● **Stored data**:

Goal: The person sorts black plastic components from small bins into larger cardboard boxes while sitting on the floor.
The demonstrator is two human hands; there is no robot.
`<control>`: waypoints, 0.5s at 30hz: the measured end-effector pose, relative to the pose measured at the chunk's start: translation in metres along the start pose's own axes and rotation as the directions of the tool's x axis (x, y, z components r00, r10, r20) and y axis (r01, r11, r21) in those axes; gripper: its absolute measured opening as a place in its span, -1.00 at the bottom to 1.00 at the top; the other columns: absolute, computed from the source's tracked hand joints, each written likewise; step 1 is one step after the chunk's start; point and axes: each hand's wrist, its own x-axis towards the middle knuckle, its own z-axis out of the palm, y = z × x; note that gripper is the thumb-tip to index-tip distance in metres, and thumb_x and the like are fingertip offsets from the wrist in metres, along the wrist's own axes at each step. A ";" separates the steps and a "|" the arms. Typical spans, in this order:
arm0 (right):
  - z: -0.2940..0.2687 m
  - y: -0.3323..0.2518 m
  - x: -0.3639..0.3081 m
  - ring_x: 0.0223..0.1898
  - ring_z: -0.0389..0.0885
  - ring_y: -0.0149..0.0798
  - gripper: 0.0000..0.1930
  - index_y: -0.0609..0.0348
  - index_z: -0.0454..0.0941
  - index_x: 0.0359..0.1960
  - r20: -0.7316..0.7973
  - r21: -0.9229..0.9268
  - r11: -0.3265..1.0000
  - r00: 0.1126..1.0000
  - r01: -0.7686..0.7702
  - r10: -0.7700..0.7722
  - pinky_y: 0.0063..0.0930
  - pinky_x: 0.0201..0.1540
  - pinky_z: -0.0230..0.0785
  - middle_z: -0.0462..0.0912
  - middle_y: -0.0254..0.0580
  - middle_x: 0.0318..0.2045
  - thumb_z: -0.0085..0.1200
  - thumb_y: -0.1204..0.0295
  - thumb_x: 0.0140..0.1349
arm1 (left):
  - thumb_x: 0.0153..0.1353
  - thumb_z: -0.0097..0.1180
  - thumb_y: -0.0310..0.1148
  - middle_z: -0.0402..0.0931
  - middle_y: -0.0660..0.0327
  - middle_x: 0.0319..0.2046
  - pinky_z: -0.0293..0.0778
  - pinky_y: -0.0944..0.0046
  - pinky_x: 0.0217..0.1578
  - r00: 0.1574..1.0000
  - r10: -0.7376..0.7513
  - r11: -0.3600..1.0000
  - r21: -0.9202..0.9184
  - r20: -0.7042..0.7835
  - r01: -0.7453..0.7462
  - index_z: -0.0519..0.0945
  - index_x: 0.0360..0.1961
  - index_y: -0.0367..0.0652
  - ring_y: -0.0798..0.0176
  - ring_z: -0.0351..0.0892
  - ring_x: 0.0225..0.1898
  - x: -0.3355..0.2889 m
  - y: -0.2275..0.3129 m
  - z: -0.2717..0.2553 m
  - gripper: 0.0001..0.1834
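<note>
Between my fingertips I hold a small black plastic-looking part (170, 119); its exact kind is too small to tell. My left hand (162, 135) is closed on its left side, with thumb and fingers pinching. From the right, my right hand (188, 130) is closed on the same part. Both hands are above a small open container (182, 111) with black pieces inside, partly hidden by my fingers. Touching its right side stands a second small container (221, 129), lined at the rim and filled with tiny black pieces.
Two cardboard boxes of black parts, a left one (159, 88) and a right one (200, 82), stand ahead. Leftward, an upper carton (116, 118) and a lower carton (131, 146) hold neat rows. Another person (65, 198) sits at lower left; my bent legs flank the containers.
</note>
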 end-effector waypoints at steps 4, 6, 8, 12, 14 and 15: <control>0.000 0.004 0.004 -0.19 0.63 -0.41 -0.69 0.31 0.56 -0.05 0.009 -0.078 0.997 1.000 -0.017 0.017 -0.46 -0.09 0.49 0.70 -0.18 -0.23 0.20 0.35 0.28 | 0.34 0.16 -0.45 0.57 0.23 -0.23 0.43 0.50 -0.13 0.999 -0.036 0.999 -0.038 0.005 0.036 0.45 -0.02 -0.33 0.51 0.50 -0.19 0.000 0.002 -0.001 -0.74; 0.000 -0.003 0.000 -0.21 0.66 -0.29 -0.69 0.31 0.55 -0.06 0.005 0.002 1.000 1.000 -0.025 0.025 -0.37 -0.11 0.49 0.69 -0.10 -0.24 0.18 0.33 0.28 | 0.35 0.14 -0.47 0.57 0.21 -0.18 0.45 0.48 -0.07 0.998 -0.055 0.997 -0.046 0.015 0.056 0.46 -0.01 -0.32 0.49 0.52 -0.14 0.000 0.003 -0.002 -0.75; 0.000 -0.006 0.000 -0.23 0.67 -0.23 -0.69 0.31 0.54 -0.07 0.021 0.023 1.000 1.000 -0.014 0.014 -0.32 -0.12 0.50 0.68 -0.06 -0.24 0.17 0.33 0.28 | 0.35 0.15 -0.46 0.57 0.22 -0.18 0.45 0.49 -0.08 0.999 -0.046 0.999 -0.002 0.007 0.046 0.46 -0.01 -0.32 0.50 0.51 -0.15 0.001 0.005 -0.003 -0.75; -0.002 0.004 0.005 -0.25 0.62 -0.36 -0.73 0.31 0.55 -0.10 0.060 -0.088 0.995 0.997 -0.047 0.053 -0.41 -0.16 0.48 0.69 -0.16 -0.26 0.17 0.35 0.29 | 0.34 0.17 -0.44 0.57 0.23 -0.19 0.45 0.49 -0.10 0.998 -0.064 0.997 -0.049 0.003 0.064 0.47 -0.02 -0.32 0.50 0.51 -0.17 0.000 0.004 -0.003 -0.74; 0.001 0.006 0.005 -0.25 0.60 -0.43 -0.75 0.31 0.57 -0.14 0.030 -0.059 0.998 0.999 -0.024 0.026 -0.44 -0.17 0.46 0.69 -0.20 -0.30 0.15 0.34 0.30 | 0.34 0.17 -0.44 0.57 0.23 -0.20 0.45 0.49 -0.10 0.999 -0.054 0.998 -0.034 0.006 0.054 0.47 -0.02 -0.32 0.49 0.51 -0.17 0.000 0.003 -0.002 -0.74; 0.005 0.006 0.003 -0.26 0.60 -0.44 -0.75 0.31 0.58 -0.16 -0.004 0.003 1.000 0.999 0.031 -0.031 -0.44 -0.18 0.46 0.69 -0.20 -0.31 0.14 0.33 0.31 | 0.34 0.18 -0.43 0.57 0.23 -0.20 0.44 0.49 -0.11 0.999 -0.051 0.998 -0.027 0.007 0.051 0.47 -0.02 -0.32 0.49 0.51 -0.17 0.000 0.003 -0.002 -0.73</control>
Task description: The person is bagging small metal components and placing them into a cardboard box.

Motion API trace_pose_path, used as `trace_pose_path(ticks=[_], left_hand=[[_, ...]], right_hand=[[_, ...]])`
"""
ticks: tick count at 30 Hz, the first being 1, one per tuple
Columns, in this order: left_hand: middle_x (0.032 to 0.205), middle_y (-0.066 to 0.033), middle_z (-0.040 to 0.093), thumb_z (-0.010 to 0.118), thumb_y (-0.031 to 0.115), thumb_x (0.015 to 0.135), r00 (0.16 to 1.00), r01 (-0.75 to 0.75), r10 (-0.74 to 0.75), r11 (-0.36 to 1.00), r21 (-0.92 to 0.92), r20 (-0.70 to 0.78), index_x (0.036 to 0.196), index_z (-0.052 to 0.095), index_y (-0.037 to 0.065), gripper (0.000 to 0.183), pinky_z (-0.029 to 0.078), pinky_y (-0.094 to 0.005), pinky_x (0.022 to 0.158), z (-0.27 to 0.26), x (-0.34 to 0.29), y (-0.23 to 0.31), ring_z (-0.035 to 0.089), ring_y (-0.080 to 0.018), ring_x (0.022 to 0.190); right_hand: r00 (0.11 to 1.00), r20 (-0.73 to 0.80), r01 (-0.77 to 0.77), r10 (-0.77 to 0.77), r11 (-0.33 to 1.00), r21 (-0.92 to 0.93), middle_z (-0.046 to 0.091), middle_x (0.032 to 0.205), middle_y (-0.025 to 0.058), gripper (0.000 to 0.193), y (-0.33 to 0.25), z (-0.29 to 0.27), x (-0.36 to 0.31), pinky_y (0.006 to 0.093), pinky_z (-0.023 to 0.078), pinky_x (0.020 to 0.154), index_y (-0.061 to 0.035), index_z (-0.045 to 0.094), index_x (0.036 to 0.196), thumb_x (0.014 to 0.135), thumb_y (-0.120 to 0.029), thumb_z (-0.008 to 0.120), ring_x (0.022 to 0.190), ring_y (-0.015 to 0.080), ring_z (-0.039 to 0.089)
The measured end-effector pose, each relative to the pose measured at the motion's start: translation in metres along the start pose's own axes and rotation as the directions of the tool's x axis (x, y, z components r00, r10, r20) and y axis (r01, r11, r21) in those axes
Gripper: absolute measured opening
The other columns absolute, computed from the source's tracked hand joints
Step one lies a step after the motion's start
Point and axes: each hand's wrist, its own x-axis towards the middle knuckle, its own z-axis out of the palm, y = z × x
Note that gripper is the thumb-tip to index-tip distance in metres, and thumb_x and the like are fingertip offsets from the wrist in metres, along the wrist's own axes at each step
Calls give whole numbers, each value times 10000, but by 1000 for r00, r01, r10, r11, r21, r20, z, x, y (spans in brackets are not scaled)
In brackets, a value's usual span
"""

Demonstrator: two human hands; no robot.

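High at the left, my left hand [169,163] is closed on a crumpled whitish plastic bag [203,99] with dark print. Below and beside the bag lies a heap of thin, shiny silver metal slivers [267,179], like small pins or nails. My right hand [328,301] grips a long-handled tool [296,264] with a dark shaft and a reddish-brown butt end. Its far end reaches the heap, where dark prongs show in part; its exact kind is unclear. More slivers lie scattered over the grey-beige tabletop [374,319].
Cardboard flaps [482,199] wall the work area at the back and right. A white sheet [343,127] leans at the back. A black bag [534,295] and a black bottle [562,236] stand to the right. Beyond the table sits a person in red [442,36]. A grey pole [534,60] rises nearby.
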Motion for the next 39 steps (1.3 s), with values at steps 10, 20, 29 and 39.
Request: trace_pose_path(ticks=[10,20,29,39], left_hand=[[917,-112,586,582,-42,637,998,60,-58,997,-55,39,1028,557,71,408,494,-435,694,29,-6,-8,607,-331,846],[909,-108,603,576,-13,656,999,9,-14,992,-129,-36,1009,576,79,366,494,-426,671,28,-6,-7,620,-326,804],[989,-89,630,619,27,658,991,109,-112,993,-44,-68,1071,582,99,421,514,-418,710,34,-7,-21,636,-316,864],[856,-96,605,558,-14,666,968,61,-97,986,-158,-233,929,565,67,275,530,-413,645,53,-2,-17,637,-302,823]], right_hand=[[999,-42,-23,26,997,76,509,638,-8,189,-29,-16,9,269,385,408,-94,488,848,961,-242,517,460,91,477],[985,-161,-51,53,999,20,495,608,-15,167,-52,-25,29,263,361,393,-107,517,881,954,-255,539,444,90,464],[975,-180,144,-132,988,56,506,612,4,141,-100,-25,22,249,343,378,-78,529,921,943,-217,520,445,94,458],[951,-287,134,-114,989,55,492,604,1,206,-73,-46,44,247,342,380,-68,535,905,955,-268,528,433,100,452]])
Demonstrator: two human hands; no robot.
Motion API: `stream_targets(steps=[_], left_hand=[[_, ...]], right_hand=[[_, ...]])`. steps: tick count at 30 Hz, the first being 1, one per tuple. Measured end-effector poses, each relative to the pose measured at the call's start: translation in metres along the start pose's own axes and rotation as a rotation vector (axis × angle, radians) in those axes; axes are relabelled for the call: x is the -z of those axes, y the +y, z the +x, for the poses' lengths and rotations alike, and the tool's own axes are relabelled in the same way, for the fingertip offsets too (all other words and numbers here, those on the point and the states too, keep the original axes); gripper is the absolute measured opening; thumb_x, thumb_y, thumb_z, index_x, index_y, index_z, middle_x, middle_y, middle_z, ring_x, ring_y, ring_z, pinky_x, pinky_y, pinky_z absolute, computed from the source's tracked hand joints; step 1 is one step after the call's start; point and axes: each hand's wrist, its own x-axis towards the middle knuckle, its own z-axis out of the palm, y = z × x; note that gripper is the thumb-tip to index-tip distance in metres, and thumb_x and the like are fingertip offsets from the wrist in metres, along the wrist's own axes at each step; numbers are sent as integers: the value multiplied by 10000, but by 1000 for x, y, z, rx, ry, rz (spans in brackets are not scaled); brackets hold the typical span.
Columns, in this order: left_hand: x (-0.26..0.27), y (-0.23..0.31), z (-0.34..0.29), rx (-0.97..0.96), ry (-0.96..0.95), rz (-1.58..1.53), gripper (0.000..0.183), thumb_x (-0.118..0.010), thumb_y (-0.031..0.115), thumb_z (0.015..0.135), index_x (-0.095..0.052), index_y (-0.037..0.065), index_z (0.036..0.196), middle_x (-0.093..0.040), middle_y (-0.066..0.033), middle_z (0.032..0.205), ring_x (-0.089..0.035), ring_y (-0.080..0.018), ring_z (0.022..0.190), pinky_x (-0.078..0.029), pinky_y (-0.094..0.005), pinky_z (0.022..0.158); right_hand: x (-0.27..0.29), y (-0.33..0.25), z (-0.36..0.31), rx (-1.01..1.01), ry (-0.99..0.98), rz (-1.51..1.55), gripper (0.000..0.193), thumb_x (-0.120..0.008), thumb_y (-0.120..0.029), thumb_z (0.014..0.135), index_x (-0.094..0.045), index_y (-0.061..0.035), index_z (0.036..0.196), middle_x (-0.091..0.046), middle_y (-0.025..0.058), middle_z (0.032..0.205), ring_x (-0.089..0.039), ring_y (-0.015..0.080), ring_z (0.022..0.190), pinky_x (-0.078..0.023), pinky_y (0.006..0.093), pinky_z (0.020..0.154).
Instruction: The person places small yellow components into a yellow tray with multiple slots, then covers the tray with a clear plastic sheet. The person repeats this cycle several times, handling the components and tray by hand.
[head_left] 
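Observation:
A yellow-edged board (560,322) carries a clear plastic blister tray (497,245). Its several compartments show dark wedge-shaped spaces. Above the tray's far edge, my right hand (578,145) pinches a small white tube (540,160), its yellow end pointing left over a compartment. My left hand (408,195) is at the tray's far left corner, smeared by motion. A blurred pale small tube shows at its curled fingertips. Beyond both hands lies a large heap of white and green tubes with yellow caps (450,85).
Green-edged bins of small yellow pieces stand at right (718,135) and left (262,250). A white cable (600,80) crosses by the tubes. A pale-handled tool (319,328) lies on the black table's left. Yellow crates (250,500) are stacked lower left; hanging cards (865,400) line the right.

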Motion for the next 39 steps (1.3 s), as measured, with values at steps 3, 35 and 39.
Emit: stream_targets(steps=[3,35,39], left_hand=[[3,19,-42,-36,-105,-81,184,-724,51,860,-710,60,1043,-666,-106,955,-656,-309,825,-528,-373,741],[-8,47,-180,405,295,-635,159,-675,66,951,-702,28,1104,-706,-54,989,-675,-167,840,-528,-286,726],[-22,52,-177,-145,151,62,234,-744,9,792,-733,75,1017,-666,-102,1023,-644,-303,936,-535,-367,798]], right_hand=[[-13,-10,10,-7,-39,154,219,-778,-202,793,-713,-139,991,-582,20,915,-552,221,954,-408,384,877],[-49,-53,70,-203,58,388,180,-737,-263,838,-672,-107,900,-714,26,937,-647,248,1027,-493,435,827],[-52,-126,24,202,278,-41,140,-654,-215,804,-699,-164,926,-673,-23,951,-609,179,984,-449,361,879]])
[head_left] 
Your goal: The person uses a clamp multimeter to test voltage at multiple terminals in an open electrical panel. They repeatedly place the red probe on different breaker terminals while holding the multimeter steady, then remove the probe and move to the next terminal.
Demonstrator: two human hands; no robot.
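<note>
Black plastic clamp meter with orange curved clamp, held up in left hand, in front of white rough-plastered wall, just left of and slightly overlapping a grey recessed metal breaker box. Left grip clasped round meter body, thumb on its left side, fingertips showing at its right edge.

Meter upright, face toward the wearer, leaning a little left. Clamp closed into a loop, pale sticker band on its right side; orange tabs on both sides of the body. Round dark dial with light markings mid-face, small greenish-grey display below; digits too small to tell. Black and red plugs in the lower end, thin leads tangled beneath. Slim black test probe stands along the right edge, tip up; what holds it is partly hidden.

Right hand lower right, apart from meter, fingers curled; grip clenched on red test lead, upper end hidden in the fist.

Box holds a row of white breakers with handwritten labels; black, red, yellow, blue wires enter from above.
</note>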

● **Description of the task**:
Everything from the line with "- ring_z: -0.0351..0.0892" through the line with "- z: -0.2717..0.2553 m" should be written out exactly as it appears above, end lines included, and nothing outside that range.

● **Written answer**:
  - ring_z: -0.0351..0.0892
  - ring_x: 0.0225..0.1898
  - x: -0.3355..0.2889 m
  - y: -0.2275..0.3129 m
  - z: -0.2717..0.2553 m

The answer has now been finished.